- [ABOUT THIS TASK]
Each record must come back unchanged in your answer, stripped of its images.

- [EXERCISE INPUT]

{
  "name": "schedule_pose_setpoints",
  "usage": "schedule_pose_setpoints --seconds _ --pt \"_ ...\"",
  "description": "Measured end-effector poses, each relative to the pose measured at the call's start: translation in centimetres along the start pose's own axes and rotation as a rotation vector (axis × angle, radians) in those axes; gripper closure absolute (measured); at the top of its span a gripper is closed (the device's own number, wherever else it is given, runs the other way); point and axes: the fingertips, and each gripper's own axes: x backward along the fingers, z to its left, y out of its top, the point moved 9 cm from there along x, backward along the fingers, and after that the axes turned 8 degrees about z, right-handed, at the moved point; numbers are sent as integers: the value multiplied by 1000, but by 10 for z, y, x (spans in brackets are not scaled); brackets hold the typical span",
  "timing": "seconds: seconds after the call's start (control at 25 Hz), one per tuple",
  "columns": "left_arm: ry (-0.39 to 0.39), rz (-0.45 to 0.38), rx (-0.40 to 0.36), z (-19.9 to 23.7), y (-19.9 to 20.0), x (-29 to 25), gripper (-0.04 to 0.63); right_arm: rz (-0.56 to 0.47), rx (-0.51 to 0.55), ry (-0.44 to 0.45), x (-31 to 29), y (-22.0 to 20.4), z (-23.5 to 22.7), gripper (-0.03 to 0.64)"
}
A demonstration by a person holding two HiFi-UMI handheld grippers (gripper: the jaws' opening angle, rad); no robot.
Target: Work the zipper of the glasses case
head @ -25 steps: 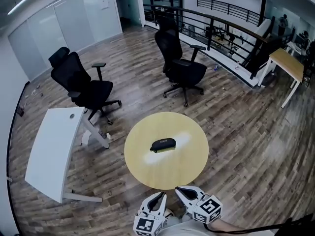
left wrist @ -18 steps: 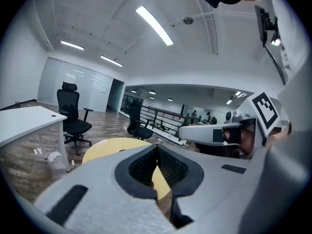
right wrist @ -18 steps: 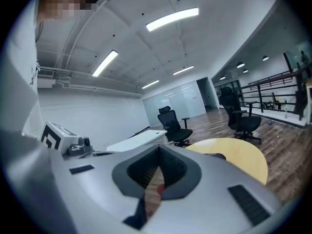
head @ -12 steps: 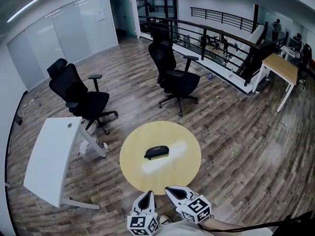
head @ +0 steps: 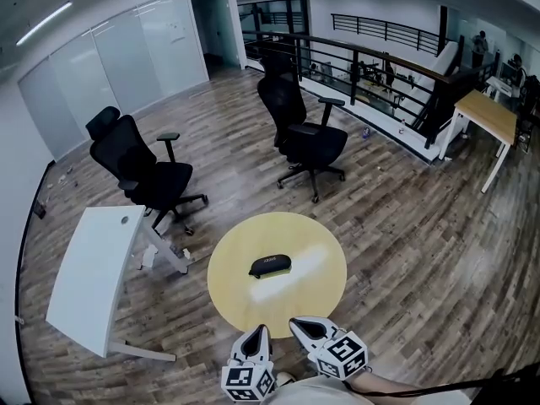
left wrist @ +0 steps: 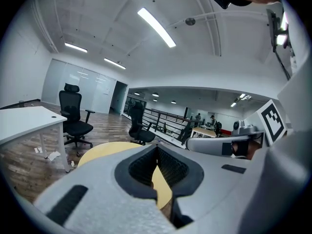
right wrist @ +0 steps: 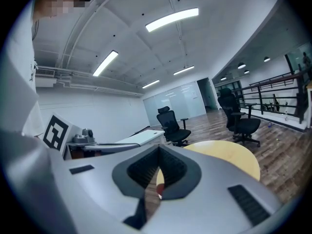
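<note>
A black glasses case (head: 271, 266) lies near the middle of the round yellow table (head: 245, 302). Both grippers are held close to my body at the table's near edge, well short of the case. The left gripper (head: 263, 330) points toward the table, its jaws shut with nothing between them. The right gripper (head: 297, 324) sits beside it, also shut and empty. In the left gripper view the jaws (left wrist: 157, 147) meet at the tips, with the table (left wrist: 105, 150) beyond. The right gripper view shows its jaws (right wrist: 158, 150) closed too. The case is hidden in both gripper views.
Two black office chairs (head: 139, 169) (head: 304, 129) stand beyond the table. A white desk (head: 89, 272) is at the left, a wooden desk (head: 489, 112) at the far right. A black railing (head: 380, 66) runs along the back. Wooden floor surrounds the table.
The head view has shifted slightly, so the table and case sit a little differently in frame. Both grippers stay shut near my body, at about the same spot.
</note>
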Motion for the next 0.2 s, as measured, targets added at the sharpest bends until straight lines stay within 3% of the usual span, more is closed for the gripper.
schedule_pose_setpoints --seconds 0.2 --pt "2 24 21 -7 0 -8 589 -2 4 5 7 2 -8 615"
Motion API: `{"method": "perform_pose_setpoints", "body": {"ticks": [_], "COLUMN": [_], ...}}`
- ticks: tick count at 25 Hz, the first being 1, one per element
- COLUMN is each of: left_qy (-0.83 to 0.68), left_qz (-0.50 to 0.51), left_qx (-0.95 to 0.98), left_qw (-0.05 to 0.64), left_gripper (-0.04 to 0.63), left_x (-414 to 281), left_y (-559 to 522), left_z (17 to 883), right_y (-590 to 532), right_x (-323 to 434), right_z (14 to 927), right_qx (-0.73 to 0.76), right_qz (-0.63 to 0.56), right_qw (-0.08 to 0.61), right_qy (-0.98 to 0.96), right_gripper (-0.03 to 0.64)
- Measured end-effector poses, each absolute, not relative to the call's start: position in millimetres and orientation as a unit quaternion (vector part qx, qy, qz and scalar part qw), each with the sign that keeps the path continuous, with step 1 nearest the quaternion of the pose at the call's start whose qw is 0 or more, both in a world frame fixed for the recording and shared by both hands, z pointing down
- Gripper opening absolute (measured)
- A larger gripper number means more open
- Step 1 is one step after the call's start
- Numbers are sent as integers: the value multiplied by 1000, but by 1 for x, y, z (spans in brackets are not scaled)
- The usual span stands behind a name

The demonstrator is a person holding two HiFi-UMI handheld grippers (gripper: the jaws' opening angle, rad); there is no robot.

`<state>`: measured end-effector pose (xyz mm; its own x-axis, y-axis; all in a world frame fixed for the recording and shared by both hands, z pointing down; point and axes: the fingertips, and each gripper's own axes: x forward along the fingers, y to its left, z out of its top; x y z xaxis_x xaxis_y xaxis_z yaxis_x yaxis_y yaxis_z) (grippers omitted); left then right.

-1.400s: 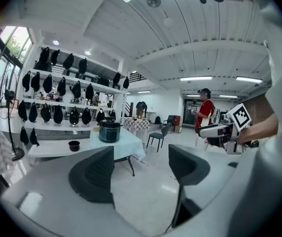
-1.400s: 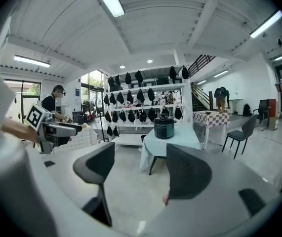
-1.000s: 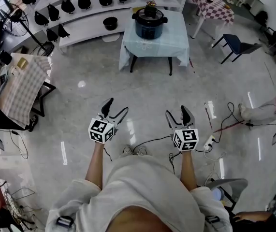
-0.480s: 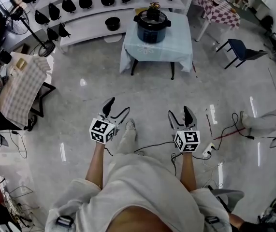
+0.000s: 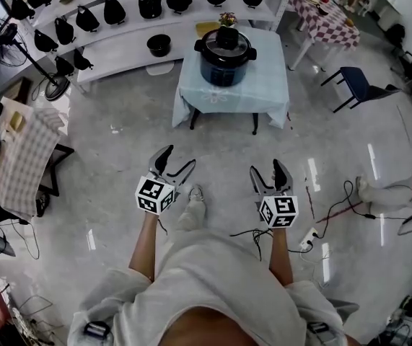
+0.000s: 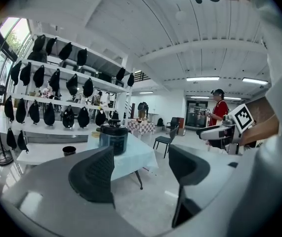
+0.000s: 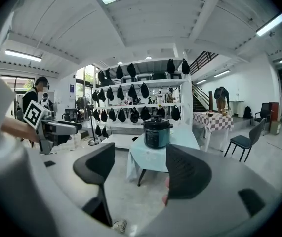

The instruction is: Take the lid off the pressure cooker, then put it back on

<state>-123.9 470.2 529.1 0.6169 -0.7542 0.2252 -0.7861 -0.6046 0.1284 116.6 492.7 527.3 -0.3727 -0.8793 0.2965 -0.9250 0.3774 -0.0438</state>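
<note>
A dark blue pressure cooker (image 5: 224, 55) with its black lid (image 5: 225, 40) on stands on a small table under a light blue cloth (image 5: 263, 85), well ahead of me. The cooker shows again in the left gripper view (image 6: 112, 138) and in the right gripper view (image 7: 157, 131), far beyond the jaws. My left gripper (image 5: 171, 164) is open and holds nothing. My right gripper (image 5: 268, 175) is open too, empty, at the same height. Both hang over the floor, some way short of the table.
White stepped shelves (image 5: 119, 31) with several black bags run behind the table. A checked table (image 5: 326, 9) and a blue chair (image 5: 357, 83) stand at the right. Another checked table (image 5: 25, 150) is at the left. Cables and a power strip (image 5: 308, 240) lie on the floor near my right side.
The table with the cooker has come nearer as I walk forward; one foot has stepped ahead. Both grippers keep the same open pose.
</note>
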Motion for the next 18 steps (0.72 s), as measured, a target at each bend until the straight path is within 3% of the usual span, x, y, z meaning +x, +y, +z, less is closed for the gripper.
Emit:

- [ANSWER]
{
  "name": "schedule_pose_setpoints",
  "usage": "schedule_pose_setpoints --seconds _ --pt \"_ ...\"",
  "description": "Measured end-effector poses, each relative to the pose measured at the call's start: translation in centimetres along the start pose's own axes and rotation as a rotation vector (axis × angle, radians) in those axes; gripper closure absolute (measured); at the top of its span a gripper is closed (the device's own number, wherever else it is given, runs the other way); point and axes: the fingertips, and each gripper's own axes: x backward along the fingers, z to its left, y out of its top, the point moved 9 cm from there along x, backward along the fingers, and after that the axes turned 8 degrees about z, right-handed, at the moved point; numbers are sent as integers: the value multiplied by 1000, but by 10 for z, y, x (spans in brackets are not scaled); brackets hold the typical span",
  "timing": "seconds: seconds after the call's start (control at 25 Hz), one per tuple",
  "columns": "left_arm: ry (-0.39 to 0.39), rz (-0.45 to 0.38), rx (-0.40 to 0.36), z (-19.9 to 23.7), y (-19.9 to 20.0), x (-29 to 25), gripper (-0.04 to 0.63); right_arm: rz (-0.56 to 0.47), rx (-0.51 to 0.55), ry (-0.44 to 0.45), x (-31 to 29), y (-22.0 to 20.4), z (-23.5 to 22.7), gripper (-0.03 to 0.64)"
}
A demonstration by a person holding two HiFi-UMI handheld grippers (gripper: the jaws' opening angle, rad); no robot.
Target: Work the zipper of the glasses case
head @ -25 steps: 
left wrist @ -18 steps: 
right wrist @ -18 steps: 
head @ -12 steps: 
head @ +0 steps: 
left wrist @ +0 steps: 
right wrist @ +0 steps: 
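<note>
A black glasses case (head: 271, 266) lies near the middle of the round yellow table (head: 245, 302). Both grippers are held close to my body at the table's near edge, well short of the case. The left gripper (head: 263, 330) points toward the table, its jaws shut with nothing between them. The right gripper (head: 297, 324) sits beside it, also shut and empty. In the left gripper view the jaws (left wrist: 157, 147) meet at the tips, with the table (left wrist: 105, 150) beyond. The right gripper view shows its jaws (right wrist: 158, 150) closed too. The case is hidden in both gripper views.
Two black office chairs (head: 139, 169) (head: 304, 129) stand beyond the table. A white desk (head: 89, 272) is at the left, a wooden desk (head: 489, 112) at the far right. A black railing (head: 380, 66) runs along the back. Wooden floor surrounds the table.
The head view has shifted slightly, so the table and case sit a little differently in frame. Both grippers stay shut near my body, at about the same spot.
</note>
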Motion for the next 0.2 s, as measured, targets added at the sharpest bends until straight lines stay within 3% of the usual span, more is closed for the gripper.
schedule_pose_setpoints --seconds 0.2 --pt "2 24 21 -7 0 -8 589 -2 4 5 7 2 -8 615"
Motion API: `{"method": "perform_pose_setpoints", "body": {"ticks": [_], "COLUMN": [_], ...}}`
- ticks: tick count at 25 Hz, the first being 1, one per element
- COLUMN is each of: left_qy (-0.83 to 0.68), left_qz (-0.50 to 0.51), left_qx (-0.95 to 0.98), left_qw (-0.05 to 0.64), left_gripper (-0.04 to 0.63), left_x (-414 to 281), left_y (-559 to 522), left_z (17 to 883), right_y (-590 to 532), right_x (-323 to 434), right_z (14 to 927), right_qx (-0.73 to 0.76), right_qz (-0.63 to 0.56), right_qw (-0.08 to 0.61), right_qy (-0.98 to 0.96), right_gripper (-0.03 to 0.64)
- Measured end-effector poses, each absolute, not relative to the call's start: position in millimetres and orientation as a unit quaternion (vector part qx, qy, qz and scalar part qw), each with the sign that keeps the path continuous, with step 1 nearest the quaternion of the pose at the call's start whose qw is 0 or more, both in a world frame fixed for the recording and shared by both hands, z pointing down
- Gripper opening absolute (measured)
- A larger gripper number means more open
- Step 1 is one step after the call's start
- Numbers are sent as integers: the value multiplied by 1000, but by 1 for x, y, z (spans in brackets are not scaled)
- The usual span stands behind a name

The demonstrator is a person holding two HiFi-UMI handheld grippers (gripper: the jaws' opening angle, rad); there is no robot.

`<state>`: measured end-effector pose (xyz mm; its own x-axis, y-axis; all in a world frame fixed for the recording and shared by both hands, z pointing down; point and axes: the fingertips, and each gripper's own axes: x forward along the fingers, y to its left, z out of its top; x y z xaxis_x xaxis_y xaxis_z yaxis_x yaxis_y yaxis_z) (grippers omitted); left then right.

-1.400s: 
-1.400s: 
-1.000s: 
-0.480s: 
+0.000s: 
+0.000s: 
+0.000s: 

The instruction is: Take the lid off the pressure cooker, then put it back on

<state>-123.9 470.2 529.1 0.6169 -0.7542 0.2252 -0.7861 -0.6046 0.1284 116.6 492.7 527.3 -0.3727 -0.8793 0.2965 -0.9250 0.3774 -0.0438</state>
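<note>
A dark blue pressure cooker (image 5: 224, 55) with its black lid (image 5: 225, 40) on stands on a small table under a light blue cloth (image 5: 263, 85), well ahead of me. The cooker shows again in the left gripper view (image 6: 112, 138) and in the right gripper view (image 7: 157, 131), far beyond the jaws. My left gripper (image 5: 171, 164) is open and holds nothing. My right gripper (image 5: 268, 175) is open too, empty, at the same height. Both hang over the floor, some way short of the table.
White stepped shelves (image 5: 119, 31) with several black bags run behind the table. A checked table (image 5: 326, 9) and a blue chair (image 5: 357, 83) stand at the right. Another checked table (image 5: 25, 150) is at the left. Cables and a power strip (image 5: 308, 240) lie on the floor near my right side.
The table with the cooker has come nearer as I walk forward; one foot has stepped ahead. Both grippers keep the same open pose.
</note>
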Motion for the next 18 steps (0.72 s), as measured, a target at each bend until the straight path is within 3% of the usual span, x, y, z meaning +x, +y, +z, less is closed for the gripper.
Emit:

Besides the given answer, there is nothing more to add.